→ Problem details: Across all the entries, how many lines hold "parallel"? Answer with that number and nothing else.

→ Available records:
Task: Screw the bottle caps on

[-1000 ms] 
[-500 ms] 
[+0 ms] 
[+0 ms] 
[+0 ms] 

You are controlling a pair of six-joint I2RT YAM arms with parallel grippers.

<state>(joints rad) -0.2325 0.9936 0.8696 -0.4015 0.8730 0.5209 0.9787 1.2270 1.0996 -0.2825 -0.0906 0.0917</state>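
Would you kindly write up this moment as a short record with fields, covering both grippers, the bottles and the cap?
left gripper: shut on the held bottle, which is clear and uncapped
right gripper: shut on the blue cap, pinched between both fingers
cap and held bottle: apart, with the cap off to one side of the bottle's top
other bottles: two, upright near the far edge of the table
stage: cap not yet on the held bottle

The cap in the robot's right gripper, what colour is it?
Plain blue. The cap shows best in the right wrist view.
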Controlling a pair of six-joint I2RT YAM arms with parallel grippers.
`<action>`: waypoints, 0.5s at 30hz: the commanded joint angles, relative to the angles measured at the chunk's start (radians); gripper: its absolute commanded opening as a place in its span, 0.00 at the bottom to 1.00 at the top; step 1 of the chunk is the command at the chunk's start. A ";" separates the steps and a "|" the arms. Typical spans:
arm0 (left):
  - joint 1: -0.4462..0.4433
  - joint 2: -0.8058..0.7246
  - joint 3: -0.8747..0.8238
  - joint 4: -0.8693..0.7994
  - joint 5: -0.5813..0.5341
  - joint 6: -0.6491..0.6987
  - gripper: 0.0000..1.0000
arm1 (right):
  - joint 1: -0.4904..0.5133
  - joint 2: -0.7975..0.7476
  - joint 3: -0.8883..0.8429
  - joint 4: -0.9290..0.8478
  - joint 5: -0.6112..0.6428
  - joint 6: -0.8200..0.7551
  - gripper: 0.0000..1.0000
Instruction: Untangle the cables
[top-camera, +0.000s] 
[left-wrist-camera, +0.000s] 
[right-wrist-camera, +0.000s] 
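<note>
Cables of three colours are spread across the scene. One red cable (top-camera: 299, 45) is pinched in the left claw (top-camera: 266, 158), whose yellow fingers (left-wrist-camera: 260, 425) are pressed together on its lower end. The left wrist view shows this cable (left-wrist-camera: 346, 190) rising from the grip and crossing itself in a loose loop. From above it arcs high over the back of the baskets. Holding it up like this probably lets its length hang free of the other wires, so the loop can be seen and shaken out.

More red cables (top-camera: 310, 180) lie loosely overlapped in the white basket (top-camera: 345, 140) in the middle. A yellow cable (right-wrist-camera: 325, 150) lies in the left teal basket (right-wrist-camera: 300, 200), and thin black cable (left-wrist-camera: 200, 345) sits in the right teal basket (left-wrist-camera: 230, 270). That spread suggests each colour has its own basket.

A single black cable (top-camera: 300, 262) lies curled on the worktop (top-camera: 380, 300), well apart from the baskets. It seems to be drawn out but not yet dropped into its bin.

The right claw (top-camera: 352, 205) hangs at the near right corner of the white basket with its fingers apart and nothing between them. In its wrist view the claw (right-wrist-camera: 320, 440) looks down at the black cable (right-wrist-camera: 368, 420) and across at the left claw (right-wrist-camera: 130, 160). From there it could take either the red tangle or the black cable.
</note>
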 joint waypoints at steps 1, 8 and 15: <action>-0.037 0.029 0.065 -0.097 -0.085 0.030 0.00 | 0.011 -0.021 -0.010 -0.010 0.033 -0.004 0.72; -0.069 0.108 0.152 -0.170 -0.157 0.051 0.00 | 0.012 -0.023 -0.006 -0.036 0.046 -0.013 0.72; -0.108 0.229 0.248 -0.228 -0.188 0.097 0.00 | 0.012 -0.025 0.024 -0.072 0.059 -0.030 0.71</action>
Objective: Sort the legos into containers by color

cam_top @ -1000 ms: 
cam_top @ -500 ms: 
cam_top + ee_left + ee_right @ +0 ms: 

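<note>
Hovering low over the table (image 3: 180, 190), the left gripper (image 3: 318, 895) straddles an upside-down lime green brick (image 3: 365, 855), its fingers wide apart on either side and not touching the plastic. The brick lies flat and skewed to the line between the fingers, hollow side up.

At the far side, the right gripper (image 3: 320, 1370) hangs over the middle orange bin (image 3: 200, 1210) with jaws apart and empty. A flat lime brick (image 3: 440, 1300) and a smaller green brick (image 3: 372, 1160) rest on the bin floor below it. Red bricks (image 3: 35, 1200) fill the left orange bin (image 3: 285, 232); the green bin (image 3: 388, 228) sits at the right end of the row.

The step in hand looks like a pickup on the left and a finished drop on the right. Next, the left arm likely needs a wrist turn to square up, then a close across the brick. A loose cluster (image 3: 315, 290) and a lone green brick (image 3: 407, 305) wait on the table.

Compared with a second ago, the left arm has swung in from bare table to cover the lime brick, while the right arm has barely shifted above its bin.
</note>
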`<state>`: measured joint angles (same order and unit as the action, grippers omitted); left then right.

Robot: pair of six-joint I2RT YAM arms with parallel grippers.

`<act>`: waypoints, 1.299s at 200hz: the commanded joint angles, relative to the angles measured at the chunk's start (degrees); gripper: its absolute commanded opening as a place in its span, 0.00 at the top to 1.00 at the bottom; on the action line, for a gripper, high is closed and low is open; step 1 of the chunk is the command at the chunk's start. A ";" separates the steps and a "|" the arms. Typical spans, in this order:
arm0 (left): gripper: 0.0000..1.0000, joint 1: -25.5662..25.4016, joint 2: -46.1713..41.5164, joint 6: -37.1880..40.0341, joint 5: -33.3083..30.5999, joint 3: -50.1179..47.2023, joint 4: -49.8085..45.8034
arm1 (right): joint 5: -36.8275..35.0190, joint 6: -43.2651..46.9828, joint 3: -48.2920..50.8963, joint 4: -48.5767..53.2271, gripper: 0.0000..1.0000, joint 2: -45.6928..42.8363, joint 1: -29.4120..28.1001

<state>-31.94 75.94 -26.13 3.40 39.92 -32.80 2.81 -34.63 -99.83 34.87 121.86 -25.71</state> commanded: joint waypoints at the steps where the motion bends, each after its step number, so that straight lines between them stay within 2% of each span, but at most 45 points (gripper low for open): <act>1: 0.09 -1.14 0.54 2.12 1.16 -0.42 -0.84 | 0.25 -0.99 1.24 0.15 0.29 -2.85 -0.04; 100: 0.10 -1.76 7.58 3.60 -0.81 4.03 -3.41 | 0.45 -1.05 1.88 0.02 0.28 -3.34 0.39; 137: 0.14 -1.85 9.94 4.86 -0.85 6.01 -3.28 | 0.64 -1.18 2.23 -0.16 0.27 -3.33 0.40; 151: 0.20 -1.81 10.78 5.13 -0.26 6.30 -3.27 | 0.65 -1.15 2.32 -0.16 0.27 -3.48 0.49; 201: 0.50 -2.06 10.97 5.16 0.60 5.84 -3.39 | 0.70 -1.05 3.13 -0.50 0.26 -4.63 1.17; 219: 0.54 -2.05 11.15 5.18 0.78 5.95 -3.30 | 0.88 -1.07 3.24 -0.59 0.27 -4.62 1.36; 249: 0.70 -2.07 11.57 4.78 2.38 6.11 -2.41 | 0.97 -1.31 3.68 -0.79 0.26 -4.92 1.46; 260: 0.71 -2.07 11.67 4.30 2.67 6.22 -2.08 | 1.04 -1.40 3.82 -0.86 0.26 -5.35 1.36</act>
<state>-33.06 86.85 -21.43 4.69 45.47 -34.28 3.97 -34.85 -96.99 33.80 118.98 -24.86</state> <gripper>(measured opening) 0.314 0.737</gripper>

→ Written solution: 3